§ **Exercise instructions**
From the entries that follow, reproduce exactly and only the lines from the line with "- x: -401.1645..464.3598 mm" to the line with "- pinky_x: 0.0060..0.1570", endpoints included.

§ **Material supplied**
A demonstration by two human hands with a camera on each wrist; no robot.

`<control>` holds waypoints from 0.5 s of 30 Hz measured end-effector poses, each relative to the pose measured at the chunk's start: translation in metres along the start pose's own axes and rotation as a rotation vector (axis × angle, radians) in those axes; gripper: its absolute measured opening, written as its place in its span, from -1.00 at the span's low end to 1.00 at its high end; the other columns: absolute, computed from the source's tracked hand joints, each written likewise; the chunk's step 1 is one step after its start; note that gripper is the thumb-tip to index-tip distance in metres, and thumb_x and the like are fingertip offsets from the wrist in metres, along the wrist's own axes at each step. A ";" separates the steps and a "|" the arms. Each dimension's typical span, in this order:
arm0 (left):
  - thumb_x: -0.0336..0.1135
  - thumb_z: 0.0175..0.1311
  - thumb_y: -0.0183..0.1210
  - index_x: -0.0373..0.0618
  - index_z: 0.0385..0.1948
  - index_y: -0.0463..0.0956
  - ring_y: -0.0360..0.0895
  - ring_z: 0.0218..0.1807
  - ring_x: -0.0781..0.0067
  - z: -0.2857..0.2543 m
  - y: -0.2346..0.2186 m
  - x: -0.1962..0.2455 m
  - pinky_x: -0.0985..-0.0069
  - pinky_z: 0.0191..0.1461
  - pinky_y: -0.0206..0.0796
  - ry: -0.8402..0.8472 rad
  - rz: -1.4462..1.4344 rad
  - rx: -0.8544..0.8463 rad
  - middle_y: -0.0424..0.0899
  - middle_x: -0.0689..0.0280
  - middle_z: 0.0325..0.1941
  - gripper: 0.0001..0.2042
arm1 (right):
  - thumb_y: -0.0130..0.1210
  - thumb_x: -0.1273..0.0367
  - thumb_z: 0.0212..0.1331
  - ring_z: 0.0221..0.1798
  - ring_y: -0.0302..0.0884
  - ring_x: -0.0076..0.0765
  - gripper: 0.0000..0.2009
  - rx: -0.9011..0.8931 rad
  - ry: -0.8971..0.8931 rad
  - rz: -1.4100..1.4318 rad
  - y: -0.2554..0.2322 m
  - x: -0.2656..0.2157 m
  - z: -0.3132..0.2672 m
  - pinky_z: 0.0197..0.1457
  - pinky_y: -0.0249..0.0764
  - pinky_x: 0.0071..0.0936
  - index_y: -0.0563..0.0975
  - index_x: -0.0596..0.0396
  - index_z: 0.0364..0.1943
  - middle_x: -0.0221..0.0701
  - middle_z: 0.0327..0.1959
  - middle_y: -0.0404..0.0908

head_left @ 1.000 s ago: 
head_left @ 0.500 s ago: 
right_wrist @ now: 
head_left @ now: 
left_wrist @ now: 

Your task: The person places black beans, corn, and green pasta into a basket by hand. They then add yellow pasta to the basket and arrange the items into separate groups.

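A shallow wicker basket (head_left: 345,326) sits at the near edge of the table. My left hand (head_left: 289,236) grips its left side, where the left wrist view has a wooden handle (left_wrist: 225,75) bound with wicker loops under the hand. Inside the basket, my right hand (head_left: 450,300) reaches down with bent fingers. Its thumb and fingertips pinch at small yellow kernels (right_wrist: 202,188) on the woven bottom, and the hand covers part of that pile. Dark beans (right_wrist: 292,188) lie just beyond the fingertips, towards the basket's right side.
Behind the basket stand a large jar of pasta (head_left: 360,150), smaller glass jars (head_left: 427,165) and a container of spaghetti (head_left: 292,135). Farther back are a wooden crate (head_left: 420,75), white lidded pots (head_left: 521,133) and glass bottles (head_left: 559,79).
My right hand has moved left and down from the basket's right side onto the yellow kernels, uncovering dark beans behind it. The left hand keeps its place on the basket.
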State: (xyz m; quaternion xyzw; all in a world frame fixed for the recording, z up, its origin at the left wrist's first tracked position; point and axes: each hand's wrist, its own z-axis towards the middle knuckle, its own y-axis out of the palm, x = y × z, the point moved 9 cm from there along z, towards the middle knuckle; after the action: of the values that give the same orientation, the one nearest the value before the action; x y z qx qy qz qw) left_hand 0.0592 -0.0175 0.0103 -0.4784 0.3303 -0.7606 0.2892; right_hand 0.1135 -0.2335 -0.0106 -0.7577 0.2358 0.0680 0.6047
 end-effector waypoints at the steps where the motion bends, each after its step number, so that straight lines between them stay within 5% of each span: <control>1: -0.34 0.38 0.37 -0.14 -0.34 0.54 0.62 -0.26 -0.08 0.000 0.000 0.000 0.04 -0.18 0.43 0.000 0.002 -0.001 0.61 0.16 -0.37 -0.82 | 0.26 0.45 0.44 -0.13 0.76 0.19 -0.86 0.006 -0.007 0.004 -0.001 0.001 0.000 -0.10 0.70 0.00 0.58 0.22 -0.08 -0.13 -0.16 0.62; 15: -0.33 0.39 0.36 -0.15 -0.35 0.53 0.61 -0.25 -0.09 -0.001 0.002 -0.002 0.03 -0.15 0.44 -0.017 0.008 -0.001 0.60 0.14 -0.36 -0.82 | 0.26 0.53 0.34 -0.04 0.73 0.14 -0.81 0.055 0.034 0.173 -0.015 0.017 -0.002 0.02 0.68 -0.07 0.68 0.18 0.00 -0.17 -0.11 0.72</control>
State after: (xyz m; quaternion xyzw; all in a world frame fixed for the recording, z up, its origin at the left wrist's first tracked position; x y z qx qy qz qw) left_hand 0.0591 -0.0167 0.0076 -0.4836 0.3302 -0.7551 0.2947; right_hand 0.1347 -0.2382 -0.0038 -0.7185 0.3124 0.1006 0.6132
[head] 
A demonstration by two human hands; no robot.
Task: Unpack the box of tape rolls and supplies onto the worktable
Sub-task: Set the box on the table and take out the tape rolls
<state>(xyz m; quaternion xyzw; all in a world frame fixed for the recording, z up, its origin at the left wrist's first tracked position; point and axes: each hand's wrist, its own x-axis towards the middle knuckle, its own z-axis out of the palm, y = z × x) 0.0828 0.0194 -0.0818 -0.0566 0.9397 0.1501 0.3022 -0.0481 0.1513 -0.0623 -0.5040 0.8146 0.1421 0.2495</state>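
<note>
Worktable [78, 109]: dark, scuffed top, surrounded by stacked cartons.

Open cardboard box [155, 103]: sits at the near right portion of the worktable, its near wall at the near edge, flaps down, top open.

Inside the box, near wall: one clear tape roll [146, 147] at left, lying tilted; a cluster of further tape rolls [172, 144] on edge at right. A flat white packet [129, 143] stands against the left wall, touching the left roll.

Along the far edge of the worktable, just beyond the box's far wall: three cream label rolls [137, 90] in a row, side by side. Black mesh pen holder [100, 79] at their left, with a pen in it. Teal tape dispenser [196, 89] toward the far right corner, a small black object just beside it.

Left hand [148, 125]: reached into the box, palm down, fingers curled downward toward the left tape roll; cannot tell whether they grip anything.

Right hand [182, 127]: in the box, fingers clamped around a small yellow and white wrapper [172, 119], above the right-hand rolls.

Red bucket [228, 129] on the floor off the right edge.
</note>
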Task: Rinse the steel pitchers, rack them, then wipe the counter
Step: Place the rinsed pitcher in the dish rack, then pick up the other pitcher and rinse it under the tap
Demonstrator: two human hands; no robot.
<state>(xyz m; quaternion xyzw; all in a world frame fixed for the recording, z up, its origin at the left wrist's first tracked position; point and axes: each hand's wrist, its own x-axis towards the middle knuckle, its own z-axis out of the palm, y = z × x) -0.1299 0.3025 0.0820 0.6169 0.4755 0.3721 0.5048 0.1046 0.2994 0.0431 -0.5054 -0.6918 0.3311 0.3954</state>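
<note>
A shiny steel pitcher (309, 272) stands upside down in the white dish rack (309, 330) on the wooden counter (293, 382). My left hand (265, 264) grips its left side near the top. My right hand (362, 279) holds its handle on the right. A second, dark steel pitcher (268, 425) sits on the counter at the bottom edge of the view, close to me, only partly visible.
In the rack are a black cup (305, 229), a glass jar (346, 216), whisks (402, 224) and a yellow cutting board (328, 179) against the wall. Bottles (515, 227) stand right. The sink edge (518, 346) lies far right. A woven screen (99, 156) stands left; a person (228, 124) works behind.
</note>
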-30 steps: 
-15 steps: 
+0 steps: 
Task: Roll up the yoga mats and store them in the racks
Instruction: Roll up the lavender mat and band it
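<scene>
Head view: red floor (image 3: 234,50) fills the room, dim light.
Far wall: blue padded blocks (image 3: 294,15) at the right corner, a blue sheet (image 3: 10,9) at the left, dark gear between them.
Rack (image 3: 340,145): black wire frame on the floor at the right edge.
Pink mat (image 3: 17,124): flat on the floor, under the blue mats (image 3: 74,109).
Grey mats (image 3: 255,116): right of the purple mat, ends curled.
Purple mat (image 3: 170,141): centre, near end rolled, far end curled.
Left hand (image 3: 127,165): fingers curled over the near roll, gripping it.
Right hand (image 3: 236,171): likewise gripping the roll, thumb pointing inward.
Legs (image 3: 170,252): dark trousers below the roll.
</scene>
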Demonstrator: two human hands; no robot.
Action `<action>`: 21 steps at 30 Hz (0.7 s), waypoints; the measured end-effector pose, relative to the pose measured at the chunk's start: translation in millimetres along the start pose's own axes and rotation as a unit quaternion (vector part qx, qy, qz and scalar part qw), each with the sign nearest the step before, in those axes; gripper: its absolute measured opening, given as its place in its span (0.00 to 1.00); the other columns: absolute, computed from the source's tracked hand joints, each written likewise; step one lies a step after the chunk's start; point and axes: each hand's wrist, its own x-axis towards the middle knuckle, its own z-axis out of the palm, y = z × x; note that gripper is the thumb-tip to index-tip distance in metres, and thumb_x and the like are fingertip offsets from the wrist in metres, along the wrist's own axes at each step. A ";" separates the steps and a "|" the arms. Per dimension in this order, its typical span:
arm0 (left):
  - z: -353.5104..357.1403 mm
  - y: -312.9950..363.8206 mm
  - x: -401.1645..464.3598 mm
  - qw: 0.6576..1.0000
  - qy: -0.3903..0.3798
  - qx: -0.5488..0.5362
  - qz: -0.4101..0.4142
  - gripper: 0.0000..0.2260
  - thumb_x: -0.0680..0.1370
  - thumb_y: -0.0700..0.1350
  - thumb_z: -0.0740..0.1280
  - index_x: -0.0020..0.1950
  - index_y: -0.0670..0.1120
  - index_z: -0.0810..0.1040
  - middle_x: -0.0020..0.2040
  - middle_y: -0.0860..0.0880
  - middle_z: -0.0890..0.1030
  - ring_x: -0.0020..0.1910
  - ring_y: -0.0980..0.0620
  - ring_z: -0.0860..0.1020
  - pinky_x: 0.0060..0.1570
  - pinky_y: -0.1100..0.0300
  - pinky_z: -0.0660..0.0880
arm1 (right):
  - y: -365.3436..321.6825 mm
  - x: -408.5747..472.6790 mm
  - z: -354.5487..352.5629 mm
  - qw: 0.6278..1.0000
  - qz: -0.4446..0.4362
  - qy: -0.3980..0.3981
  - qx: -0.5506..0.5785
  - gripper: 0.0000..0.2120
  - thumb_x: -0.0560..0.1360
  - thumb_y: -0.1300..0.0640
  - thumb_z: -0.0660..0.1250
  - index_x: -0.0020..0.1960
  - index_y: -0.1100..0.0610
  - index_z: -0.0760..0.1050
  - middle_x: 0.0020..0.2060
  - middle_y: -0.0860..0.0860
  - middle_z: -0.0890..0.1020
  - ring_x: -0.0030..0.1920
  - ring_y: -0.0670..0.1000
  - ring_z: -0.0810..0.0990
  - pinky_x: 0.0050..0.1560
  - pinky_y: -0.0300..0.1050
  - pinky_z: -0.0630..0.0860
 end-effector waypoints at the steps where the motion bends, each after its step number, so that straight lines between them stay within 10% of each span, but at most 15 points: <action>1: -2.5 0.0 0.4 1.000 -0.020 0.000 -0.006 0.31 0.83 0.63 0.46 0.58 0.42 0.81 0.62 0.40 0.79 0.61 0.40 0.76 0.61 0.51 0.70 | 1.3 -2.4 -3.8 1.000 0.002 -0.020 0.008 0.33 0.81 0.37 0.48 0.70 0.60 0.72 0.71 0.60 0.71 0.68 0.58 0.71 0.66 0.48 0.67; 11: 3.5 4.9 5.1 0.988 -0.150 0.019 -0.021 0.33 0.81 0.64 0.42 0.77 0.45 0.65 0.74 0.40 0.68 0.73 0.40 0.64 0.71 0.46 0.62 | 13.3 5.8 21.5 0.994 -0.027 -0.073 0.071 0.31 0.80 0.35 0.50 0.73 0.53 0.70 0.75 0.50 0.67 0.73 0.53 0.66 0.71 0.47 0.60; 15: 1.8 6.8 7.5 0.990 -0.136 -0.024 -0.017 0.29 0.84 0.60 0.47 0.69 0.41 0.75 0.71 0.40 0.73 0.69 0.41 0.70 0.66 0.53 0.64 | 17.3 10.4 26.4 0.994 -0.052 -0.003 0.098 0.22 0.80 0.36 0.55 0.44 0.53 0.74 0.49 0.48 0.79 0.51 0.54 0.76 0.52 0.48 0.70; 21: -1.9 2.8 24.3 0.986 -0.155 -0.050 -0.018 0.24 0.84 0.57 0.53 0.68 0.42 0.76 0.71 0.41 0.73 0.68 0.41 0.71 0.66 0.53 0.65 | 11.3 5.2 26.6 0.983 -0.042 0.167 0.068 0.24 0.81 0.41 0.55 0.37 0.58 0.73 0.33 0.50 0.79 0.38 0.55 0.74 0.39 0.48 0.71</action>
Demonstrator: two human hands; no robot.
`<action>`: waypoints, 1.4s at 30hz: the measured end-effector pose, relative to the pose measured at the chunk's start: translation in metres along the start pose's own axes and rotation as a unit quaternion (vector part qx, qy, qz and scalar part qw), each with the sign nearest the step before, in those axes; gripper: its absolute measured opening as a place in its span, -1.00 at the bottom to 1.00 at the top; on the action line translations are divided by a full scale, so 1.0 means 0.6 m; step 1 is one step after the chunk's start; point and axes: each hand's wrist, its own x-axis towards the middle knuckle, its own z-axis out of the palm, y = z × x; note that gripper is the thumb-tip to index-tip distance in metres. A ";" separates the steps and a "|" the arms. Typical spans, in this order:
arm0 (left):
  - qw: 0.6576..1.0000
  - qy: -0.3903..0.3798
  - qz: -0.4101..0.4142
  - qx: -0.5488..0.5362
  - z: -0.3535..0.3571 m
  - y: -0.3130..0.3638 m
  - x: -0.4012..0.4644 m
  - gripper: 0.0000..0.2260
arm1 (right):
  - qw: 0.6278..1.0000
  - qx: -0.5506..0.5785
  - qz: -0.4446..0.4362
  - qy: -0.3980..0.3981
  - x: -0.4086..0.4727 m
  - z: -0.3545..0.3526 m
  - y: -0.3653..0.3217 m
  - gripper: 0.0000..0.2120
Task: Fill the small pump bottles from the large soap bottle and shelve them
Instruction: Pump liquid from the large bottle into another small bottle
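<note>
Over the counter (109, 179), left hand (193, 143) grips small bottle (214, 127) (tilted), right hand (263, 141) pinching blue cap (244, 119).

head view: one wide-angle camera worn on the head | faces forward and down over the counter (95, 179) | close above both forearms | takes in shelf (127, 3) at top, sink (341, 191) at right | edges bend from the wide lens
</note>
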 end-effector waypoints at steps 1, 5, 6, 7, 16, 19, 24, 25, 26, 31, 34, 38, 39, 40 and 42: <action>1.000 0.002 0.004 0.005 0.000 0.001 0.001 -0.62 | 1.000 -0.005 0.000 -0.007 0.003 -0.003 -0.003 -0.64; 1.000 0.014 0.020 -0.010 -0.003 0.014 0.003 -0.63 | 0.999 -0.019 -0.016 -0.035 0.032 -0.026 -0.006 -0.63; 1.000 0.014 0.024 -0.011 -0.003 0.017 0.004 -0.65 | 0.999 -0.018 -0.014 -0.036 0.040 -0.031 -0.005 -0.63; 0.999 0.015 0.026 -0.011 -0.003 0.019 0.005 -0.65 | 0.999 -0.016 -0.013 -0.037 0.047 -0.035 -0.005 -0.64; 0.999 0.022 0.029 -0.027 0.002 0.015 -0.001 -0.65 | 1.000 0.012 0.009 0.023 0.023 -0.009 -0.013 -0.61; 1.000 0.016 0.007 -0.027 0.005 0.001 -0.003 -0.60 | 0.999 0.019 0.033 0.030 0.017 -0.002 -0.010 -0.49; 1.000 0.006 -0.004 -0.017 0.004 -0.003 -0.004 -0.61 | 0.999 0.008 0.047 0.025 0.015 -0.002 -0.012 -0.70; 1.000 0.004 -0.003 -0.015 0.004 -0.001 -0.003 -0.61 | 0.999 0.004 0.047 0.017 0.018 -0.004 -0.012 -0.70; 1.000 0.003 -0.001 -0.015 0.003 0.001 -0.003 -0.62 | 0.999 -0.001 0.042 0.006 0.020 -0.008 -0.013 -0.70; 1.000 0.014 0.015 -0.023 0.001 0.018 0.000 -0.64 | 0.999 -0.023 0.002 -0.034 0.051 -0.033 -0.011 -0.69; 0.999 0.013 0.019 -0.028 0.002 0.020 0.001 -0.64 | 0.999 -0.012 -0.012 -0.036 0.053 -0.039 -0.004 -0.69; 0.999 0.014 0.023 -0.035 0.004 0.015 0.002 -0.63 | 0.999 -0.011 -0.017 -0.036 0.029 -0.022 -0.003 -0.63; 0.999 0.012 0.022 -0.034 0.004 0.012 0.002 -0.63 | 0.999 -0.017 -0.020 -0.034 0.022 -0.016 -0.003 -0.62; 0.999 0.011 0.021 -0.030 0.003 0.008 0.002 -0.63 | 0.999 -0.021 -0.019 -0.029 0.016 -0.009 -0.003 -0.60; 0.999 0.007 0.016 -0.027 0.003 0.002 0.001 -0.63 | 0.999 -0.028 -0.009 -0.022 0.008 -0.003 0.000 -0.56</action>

§ **Solution to this problem**
  - x: -401.1645..464.3598 mm
  - qw: 0.6576..1.0000
  - qy: -0.3903..0.3798
  - qx: -0.5488..0.5362
  - qz: -0.4101..0.4142
  - gripper: 0.0000..0.2260
  - thumb_x: -0.0680..0.1370
  - thumb_y: -0.0700..0.1350
  - thumb_z: -0.0740..0.1280
  - index_x: -0.0020..0.1950
  - index_y: -0.0670..0.1120
  - index_z: -0.0810..0.1040
  - middle_x: -0.0020..0.2040
  - middle_y: -0.0860..0.0880
  - middle_z: -0.0890..0.1030
  - ring_x: -0.0020..0.1910
  - ring_y: -0.0980..0.0620
  - ring_z: -0.0860..0.1020
  - pinky_x: 0.0060..0.1570

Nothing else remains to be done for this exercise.